In homes like this across Brooklyn and Queens, it’s increasingly clear that mold left behind by Hurricane Sandy continues to lurk behind walls, under floors and behind ceiling tiles, serving as a breeding ground for potentially deadly spores.
Sometimes, the “cleanups” are done by well-meaning volunteers, other times by contractors out to make a quick buck. In any event, hundreds of homeowners — particularly those who can’t afford to get the job done right — are now vulnerable, experts and officials say.
“This is a very widespread problem we’re talking about,” said William Sothern, chief investigator of Microecologies Inc. “In so many homes, the gutting has been done but little else has been done. We know a lot of people are closing up (walls) without treating the visible mold. It’s problematic.”
Recently, the Daily News accompanied Sothern and colleague Chris Mikrut to check out the Beach 59th St. home and several other mold-tainted homes — and quickly discovered the problem is not always obvious.
Moisture — mold’s best friend — can remain within wood for months.

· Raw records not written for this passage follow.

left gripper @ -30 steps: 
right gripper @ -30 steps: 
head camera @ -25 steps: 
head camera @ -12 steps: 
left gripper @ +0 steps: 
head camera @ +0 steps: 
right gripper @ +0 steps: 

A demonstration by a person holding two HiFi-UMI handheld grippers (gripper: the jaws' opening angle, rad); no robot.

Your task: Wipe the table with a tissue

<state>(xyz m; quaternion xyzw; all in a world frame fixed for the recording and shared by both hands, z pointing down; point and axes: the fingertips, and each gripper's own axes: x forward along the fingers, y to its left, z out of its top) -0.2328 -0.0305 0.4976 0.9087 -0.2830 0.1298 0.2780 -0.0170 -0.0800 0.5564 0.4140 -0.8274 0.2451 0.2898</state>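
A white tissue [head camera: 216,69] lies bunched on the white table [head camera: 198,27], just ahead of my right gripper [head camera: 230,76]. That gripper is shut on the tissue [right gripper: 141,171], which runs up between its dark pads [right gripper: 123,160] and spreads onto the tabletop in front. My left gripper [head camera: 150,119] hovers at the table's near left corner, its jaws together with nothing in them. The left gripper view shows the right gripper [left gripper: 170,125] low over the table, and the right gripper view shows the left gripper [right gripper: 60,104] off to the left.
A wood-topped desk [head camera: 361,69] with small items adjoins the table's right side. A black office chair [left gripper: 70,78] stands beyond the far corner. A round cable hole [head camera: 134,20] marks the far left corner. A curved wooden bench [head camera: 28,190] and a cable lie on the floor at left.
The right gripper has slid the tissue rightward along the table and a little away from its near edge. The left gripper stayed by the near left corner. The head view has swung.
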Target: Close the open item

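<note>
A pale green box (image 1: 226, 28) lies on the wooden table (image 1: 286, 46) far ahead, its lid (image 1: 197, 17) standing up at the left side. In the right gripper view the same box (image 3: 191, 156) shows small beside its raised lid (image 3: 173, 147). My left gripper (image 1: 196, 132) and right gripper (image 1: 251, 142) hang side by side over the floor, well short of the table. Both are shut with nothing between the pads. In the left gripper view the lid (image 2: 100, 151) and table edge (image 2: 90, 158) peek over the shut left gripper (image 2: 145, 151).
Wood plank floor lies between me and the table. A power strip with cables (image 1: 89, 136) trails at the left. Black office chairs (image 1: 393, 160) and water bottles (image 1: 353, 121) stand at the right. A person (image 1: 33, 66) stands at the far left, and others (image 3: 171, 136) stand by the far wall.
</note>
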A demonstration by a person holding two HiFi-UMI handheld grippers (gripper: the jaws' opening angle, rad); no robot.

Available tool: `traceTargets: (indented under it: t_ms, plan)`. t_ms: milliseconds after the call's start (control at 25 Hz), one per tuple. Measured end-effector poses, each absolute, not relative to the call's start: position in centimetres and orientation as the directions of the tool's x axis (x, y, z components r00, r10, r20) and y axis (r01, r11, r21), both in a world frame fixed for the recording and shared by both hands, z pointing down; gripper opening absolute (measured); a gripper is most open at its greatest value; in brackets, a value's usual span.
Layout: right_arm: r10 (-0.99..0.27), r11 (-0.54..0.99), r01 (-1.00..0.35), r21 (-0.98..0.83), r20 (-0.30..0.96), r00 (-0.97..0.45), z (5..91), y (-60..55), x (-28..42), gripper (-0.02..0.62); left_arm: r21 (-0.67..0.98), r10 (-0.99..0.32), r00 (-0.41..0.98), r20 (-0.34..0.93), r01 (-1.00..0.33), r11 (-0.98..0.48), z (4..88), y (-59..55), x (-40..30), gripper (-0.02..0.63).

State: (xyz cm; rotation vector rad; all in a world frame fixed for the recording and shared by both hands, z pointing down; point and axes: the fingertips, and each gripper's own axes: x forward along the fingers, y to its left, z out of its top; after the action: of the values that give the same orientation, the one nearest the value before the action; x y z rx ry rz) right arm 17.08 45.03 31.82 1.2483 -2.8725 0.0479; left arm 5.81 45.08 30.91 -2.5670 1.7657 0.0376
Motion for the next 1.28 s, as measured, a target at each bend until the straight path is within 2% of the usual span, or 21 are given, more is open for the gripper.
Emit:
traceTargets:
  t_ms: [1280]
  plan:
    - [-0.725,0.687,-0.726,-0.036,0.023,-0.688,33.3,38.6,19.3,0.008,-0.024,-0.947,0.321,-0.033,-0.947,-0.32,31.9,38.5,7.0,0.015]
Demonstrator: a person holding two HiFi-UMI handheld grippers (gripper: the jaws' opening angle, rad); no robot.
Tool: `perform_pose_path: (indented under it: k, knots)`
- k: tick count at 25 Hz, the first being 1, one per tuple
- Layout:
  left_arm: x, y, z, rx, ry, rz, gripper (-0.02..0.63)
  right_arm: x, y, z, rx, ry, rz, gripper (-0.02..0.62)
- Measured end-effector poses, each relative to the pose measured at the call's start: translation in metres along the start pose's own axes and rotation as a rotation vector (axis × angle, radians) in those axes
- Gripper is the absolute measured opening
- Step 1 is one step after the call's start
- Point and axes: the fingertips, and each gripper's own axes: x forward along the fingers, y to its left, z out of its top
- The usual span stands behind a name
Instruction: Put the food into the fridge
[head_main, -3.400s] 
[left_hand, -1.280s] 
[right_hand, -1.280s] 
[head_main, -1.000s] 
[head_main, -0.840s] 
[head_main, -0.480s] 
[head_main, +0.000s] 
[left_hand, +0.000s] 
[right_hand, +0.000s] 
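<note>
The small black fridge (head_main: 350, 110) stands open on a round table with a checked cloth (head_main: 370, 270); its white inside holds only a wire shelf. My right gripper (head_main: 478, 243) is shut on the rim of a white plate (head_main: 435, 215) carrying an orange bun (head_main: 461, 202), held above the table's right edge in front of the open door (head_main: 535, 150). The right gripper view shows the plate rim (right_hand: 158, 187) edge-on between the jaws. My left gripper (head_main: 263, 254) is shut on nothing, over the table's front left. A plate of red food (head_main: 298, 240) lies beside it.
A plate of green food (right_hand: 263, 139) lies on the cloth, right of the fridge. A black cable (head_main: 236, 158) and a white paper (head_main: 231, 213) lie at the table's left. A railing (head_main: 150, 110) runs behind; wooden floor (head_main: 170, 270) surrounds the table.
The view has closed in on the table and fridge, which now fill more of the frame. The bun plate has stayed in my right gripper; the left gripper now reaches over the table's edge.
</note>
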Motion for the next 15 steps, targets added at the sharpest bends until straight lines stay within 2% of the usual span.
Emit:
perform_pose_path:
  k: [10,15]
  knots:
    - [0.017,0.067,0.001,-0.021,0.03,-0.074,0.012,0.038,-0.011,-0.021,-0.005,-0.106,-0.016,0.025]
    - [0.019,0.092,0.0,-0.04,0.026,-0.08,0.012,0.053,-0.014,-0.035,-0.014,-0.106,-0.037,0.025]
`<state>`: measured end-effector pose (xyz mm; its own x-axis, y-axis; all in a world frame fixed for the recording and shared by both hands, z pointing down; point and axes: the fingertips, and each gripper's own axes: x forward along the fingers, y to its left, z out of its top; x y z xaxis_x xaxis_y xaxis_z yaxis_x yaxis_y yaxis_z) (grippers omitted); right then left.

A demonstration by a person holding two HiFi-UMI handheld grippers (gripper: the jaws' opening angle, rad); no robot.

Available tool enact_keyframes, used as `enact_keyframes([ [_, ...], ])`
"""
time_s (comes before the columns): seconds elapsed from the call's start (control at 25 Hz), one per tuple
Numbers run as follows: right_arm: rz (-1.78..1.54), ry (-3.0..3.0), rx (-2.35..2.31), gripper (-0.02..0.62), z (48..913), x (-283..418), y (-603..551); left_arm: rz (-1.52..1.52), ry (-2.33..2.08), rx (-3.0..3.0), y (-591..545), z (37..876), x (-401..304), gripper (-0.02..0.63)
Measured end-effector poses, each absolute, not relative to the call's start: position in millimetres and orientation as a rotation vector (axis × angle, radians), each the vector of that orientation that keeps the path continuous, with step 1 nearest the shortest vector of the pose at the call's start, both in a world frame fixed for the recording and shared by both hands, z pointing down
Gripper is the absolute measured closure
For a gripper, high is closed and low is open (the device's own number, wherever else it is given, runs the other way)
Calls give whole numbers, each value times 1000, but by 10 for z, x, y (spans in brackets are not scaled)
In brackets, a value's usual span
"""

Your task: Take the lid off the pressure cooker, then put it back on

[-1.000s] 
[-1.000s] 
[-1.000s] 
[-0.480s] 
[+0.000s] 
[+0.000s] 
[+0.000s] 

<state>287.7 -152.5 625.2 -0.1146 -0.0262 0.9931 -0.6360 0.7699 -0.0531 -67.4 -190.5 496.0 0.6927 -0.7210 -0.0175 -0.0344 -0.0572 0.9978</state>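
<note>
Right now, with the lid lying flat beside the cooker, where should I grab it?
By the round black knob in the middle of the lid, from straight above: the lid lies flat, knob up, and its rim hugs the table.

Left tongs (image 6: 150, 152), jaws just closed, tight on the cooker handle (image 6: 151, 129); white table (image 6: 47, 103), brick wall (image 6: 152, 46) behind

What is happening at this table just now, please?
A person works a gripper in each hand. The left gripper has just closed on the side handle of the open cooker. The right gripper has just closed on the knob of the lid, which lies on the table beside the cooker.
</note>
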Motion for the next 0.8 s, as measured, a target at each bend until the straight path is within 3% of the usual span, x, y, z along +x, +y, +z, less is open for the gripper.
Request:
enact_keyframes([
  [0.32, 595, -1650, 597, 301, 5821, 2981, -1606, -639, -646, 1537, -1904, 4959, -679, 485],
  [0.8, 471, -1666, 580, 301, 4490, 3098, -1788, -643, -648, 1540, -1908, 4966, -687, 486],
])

Mikrut placed a moisture-reading meter against what appeared to be a dry beam at Beach 59th St. and declared, “It’s still wet.”
In the next room, Sothern pointed to a plaster wall the untrained workers had left behind. A wisp of mold had already worked its way from floor to ceiling. “It’s growing on the paint,” he said.
Over on Beach 60th St. owner Nicole Harper, 46, faced a similar blight. After she emptied her flooded basement, a group of volunteers helped her tear out soaked wallboard, and a local handyman helped scrub surfaces of the studs underneath with Clorox and water.
But when Sothern and Mikrut checked out the porous studs on the 87-year-old house, they found mold everywhere.